July 29, 2019 at 10:45 pm (Book review, books, Mystery fiction)

  The action in Joe Country takes place primarily in Wales during a ferocious blizzard. And there is plenty of action, what with the disgraced spies of Slough House chasing, and being chased by, a host of bad actors. The trigger for all this mayhem is Louisa Guy’s determination to find Lucas Harper, the teen-aged son of Min Harper, her former and now deceased lover. Almost as soon as she arrives in Wales, Louisa goes dark, prompting her Slough House colleagues to mount a search mission. Things quickly become confused and dangerous. As always in this series, the dialog is arch, the plot is convoluted, and the mood is shot through with dark humor and bitter irony.

A glossary on the site Intelligence Search defines joe as ‘a deep-cover agent.’

Joe Country is the fifth full length novel in the Slough House series that I’ve read. I liked them all up until London Rules, which I didn’t especially care for.
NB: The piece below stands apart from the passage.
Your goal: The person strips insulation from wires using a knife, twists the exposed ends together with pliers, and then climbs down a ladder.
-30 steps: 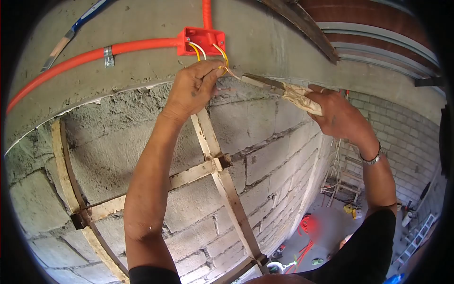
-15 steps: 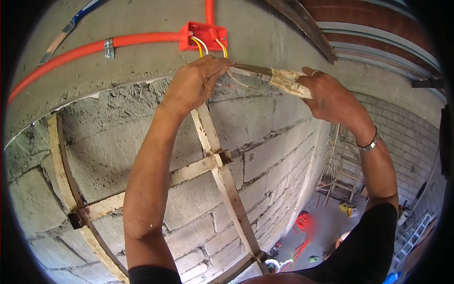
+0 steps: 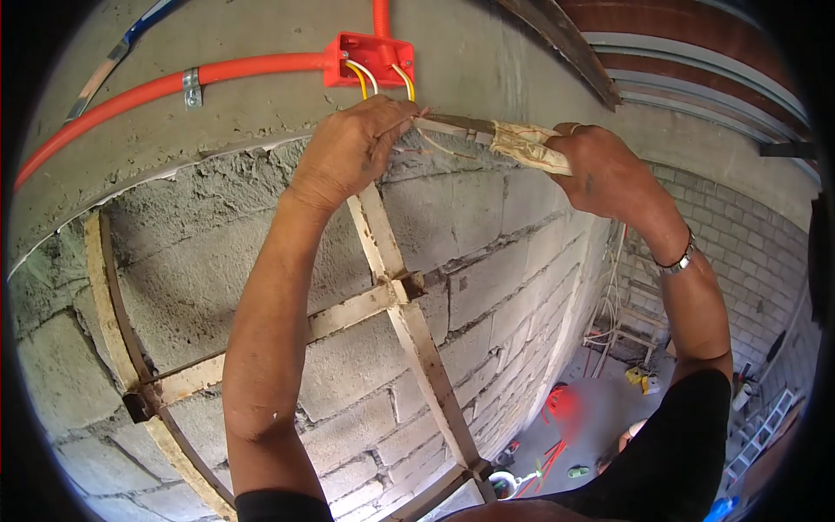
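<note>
My left hand (image 3: pixel 352 148) is closed in a pinch on electrical wires just below the red junction box (image 3: pixel 370 74). Yellow and white wires (image 3: pixel 407 83) come down out of the box to the fingers. My right hand (image 3: pixel 600 170) is wrapped round the cream, tape-covered handles of a pair of pliers (image 3: pixel 526 146). The pliers point left, and their jaws meet bare copper strands (image 3: pixel 424 113) at my left fingertips. A thin loose wire end (image 3: pixel 448 150) hangs below the jaws. My left fingers hide most of the pinched wires.
Orange conduit (image 3: pixel 252 68) runs left from the box, held by a metal clamp (image 3: pixel 192 87). A hacksaw-like blue tool (image 3: pixel 130 39) lies upper left. A metal frame (image 3: pixel 383 235) stands against the block wall. Far below are a ladder (image 3: pixel 761 435), orange tubing (image 3: pixel 561 402) and a partly visible person.
The pliers' handles look closer together than before. My hands and the box sit slightly further left and up in view. Both grips stay the same.
</note>
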Tool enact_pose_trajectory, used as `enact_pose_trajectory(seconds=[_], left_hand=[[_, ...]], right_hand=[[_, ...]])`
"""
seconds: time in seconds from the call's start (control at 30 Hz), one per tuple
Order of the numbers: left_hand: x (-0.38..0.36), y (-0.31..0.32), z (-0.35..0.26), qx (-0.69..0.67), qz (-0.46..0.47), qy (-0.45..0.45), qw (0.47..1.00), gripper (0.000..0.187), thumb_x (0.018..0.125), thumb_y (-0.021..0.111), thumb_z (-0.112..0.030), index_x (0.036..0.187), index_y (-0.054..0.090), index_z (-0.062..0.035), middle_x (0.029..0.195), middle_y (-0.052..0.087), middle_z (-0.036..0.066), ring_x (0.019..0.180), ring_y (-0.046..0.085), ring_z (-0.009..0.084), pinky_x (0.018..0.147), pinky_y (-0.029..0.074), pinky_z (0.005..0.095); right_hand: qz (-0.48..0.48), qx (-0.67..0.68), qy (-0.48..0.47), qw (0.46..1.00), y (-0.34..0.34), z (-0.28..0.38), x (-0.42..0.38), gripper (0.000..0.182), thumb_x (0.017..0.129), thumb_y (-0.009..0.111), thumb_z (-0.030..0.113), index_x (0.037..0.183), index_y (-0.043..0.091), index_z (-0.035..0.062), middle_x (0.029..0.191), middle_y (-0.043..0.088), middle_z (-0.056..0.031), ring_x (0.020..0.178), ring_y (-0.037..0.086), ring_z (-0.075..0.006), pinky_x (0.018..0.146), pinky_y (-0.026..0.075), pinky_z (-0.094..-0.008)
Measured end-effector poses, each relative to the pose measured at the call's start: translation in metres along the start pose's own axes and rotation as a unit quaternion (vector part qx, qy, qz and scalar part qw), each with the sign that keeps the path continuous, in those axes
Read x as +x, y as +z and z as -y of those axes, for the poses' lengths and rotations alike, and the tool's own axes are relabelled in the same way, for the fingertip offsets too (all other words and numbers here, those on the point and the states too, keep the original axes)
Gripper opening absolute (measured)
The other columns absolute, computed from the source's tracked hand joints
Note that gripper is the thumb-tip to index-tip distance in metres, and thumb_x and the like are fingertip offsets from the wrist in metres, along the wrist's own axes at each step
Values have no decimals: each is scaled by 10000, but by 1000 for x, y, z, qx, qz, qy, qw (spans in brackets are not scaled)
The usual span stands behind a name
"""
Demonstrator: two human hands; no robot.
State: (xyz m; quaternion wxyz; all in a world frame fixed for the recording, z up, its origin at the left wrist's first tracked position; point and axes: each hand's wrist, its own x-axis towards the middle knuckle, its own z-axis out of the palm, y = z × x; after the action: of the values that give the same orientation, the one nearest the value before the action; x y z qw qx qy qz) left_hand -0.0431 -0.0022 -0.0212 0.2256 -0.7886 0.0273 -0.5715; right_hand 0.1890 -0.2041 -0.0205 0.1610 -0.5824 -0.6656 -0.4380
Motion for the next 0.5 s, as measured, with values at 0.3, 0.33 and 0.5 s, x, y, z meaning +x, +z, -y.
enact_pose_trajectory(seconds=[0.3,0.33,0.5], left_hand=[[-1,-2,1,28,28,5,999,258,890,631,-54,1143,671,-87,973,684,125,787,663,294,726,538,346],[-1,-2,1,28,29,5,999,258,890,631,-54,1143,671,-87,973,684,125,787,663,294,726,538,346],[-2,-4,2,27,27,15,999,260,879,622,-27,1137,647,-52,985,666,138,800,653,309,723,533,365]], right_hand=[[-7,20,-7,1000,7,-5,2,154,790,729,97,864,693,-33,772,647,-247,721,645,-386,693,521,-425],[-7,21,-7,1000,9,-6,2,154,790,729,97,864,693,-33,772,647,-247,721,645,-386,693,521,-425],[102,129,121,979,4,5,2,246,874,694,194,853,671,-51,722,662,-213,655,677,-289,641,531,-395]])
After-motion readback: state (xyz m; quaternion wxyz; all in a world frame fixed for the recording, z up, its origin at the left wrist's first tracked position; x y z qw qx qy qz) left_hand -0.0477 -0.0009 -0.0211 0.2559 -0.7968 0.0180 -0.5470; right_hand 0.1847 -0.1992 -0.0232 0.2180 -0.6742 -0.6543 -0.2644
I thought it contained too much description of  the revolting comportment of Jackson Lamb, who’s head of the outfit. (I’ve seen him compared to Andy Dalziel of Reginald Hill‘s Dalziel and Pascoe series. I think Hill’s characterization is somewhat more subtle.) In this latest entry, Lamb is still pretty disgusting, but being as he’s monitoring events from London and not directly involved in the Welsh scrum, I found his presence in the narrative less of an annoyance.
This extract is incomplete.